The show at this year’s fair is the band’s first trip back to the state in a long time, and Raybon is very excited to come back to Pennsylvania to put on a great show for the group’s loyal northern fans.

“We are really, really proud to be getting up that way,” Raybon said. “We have made a lot of friends in the state of Pennsylvania. I love the state, and I have told many people that it is probably America’s best-kept secret, in terms of its beauty and the hospitable folks that are up that way.

“We have always played up there quite a bit through the years,” he added. “We do enjoy any chance we get to play in Pennsylvania. The great thing about this tour is that we have got to get to places that we haven’t been in a long time.”

With Shenandoah seeing many configurations with its lineup through the decades, the group spent 17 years without the services of Raybon. It wasn’t until he joined back up with co-founding member Mike McGuire for a benefit concert a few years ago, that he decided to rejoin the band a start a new chapter in its history.

“We just kind of fell back into something that we had done for so long together, that it was sort of like jumping back onto a bike and riding when I came back to the band,” Raybon said. “One thing that I will say, is that being able to get out and do this some 30 years later is something we never imagined.

“I don’t reckon it was something we thought would be impossible, but when you first start out in your career, you are trying to make sure that the record you have out at that time is working and that you have show dates set up,” he added. “I don’t know that I – or even the rest of us – would think 30 years later we would still be at it.”

The band has toured a lot since rejoining with Raybon in 2014, and released its first new album in 20 years, “Reloaded,” last March. The album, which was produced by Jay Demarcus of Rascal Flatts, includes nine live cuts of their classic hits and has three new studio recordings — “Noise,” “Little Bit of Livin'” and “That’s Where I Grew Up.” The songs are the first Raybon has recorded with the band in decades.

“We are just elated with the success we have been having with our single ‘Noise.’ That was the very first single we have had in 20 years,” Raybon said. “Since radio has changed a good deal, the way we approach it has changed. Therefore, we didn’t really know how people would accept the material.

“We didn’t realize the new songs would work as well as what they have,” he added. “It is our first single in 20 years and it has gone on to be a top-20 song.”

The second single off the “Reloaded” album, “That’s Where I Grew Up,” will bring the group’s first music video in two decades as well.

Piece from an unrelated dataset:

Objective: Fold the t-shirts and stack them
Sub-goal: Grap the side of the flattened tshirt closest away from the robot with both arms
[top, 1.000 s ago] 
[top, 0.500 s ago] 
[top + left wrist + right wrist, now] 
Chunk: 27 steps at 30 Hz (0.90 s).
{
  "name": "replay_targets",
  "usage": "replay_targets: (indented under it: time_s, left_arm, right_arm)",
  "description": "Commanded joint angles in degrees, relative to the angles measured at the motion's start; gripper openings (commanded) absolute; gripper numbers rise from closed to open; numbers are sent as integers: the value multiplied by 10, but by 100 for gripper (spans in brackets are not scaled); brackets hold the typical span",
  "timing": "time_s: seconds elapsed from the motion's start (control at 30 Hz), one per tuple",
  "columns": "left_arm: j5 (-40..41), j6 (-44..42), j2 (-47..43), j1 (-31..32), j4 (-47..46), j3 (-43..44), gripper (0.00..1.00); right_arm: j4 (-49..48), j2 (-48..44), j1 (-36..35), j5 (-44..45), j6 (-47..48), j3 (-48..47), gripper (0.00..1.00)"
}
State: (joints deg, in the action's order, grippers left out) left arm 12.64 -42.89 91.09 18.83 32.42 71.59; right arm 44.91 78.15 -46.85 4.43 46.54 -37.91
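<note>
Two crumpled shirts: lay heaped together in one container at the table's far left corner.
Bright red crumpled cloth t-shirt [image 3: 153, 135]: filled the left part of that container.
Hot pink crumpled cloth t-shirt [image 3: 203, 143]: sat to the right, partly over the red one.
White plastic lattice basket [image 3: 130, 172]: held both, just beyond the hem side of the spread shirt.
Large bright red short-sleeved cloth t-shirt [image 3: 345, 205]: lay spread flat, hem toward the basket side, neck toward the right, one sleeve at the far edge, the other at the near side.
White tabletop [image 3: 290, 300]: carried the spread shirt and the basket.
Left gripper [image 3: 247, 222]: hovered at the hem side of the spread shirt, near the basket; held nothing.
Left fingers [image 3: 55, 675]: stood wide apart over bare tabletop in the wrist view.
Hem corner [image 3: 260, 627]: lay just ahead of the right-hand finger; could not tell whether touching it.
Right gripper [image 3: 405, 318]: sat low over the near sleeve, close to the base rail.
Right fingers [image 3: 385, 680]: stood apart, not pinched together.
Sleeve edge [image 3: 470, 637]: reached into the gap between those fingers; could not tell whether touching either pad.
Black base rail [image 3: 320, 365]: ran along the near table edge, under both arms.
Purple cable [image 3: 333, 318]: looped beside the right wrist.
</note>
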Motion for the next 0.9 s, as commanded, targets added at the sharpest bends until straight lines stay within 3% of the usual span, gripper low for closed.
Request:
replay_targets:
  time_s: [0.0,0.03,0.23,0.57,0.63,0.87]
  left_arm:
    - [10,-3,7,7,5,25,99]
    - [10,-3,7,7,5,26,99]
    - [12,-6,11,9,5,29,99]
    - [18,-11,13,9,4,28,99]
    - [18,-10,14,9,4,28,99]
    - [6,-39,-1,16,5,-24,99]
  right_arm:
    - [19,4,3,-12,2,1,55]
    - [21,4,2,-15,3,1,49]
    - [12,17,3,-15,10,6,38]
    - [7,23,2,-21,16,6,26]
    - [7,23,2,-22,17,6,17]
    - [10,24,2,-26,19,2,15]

“The mathematical probability of everything falling into the place the way that it has, is really just unbelievable,” Raybon said. “The only thing that you can say has been the deciding factor in it has been the blessings of the Lord.”

Raybon still loves the way the crowd reacts when his group breaks out the hits from their nine studio albums – even the younger fans he wouldn’t have necessarily expected to have a connection to the music.

“A lot of these 20-year-old kids that come to the show tell us how their mom and dad always had our cassettes playing in the car on the way to school, and how they grew up listening to our music,” he said.

Though they have a legacy that is well-cemented in country music history, the band isn’t content to slow down anytime soon. They still have a lot of music-making ahead.

“We still have a lot to sing about and we still have a lot to say,” Raybon said.